I did move 2 powerheads from the back wall to the oppisite ends on the side of the tank.I do appreciate the help btw ,thank you.


The difficulty here, as many of us have experienced, is this syndrome can result from any of a number of stressors. Just as a plant that is overwatered can often look similiar to one that is underwatered, corals can stop growing in this manner when something stresses them.

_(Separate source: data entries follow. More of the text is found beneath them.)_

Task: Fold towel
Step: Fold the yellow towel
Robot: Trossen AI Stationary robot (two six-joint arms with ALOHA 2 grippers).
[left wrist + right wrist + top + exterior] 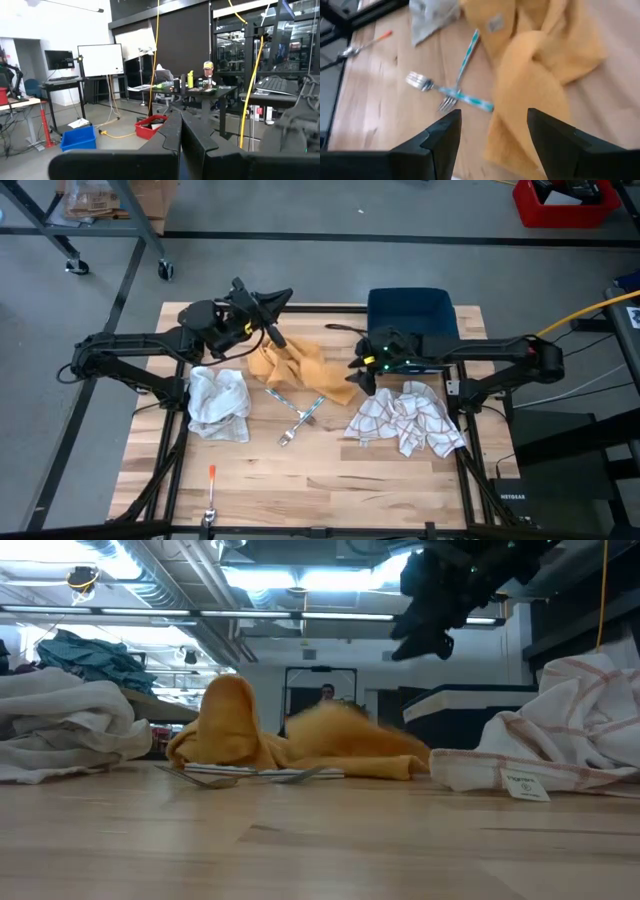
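Note:
The yellow towel [300, 370] lies crumpled mid-table, resting on the wood, with a hump [228, 720] standing up at its left end. My right gripper [495, 135] is open and hovers above the towel's right edge [358, 377], well above the table in the low view [425, 640], touching nothing. My left gripper [285, 297] is shut and raised near the table's far edge, beyond the towel. Its fingers [170, 135] point level into the room.
A crumpled white cloth [218, 402] lies at the left, a checked white towel [410, 420] at the right. Two teal-handled forks [300, 418] lie crossed near the yellow towel. A blue bin [410, 310] sits at the far edge. An orange-handled tool [212, 472] and a spoon [208, 515] lie near-left.

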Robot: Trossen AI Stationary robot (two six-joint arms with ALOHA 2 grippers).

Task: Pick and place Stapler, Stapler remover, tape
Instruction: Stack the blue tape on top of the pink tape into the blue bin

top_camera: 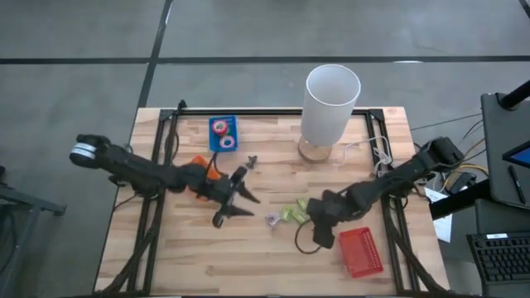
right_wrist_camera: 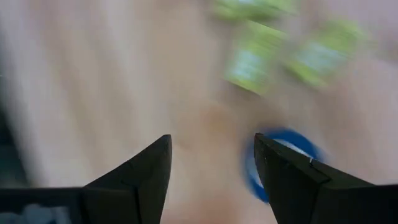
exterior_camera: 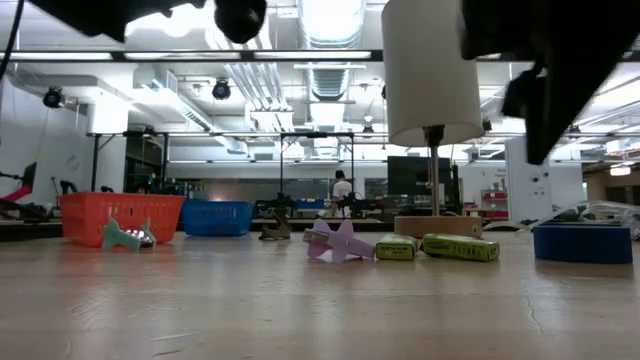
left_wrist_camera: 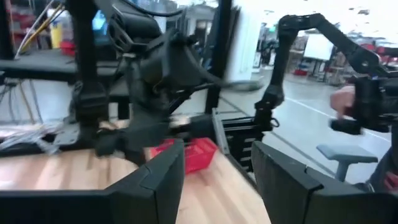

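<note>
Right gripper (top_camera: 310, 222), seen from overhead, hangs near the table's middle just beside the yellow-green pieces (top_camera: 293, 213), with the red basket (top_camera: 362, 252) close behind it toward the front right corner; I can't make out its fingers from up there. Across the boards the left gripper (top_camera: 240, 197) points toward the centre, fingers spread and carrying nothing, and two tape rolls (top_camera: 222, 133) sit in the blue tray (top_camera: 223, 134) at the back, well apart from both arms. From table height a lilac piece (exterior_camera: 340, 241) and the green pieces lie in a row before the white cylinder (exterior_camera: 430, 70); the grippers are mostly out of frame above. Looking along the left wrist, its dark fingers (left_wrist_camera: 155, 180) stand apart with nothing between, facing the right arm and the red basket beyond. Looking along the right wrist, its fingers (right_wrist_camera: 140, 180) are parted over bare wood, and a blue tape ring (right_wrist_camera: 283, 163) lies just ahead beside one finger, the green pieces farther on. By my reckoning the right arm is the nearer to that ring and needs only to drop and shift slightly toward it.
</note>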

Usually it is a fast change, such as your intial alk swing or the imporper acclimation of a coral, that starts this syndrome. And, usually, if evertying is in spec., these syndromes subside and the corals recover.

Other things to think about are:
It is spring time, is your tank sudddenly getting warmer than it used to (bigger diuranl swings),
Did you do anything that changed water clarity and hence increased lighting (without acclimation),
Have you checked everything, salinity, skimmer, pump inlet (or powerhead inlets) blocked reducing flow, chiller reduced flow due to internal growth, Ca rx operating, media low or nearly low, etc.,
Did you dose any chemicals, or do something like paint a room in the house that could have added a chemical passively?
Are your lamps old and in need of change, or are they new and you did not acclimate properly?

Just things to check/ consider.

Just trying to help - bceasue I've been through this a few times myself.
 
Chuck,
I did replace my bulbs in march I want to say but I have to check my records to be sure. I went from 14k ushios to 14k hamiltons. In the beginning of may I reduced my mh by 1 hour to run for 6 hrs. My t5's are running for 8 hrs.
Chemically I went from the fine arm media to the coarse in my ca reactor. No painting or anything of that nature. I keep a log book to keep track of everything and I was thumbing through it to see if I had changed anything. The most that has been changed is the powerhead flow. The other is trying to raise my mag. I have used tropic marin, kent,& esv to raise it. My chiller has a dual controller set for 78 +\- 2 deg. I also have a mercury thermometer to check water temp and they are both on the money.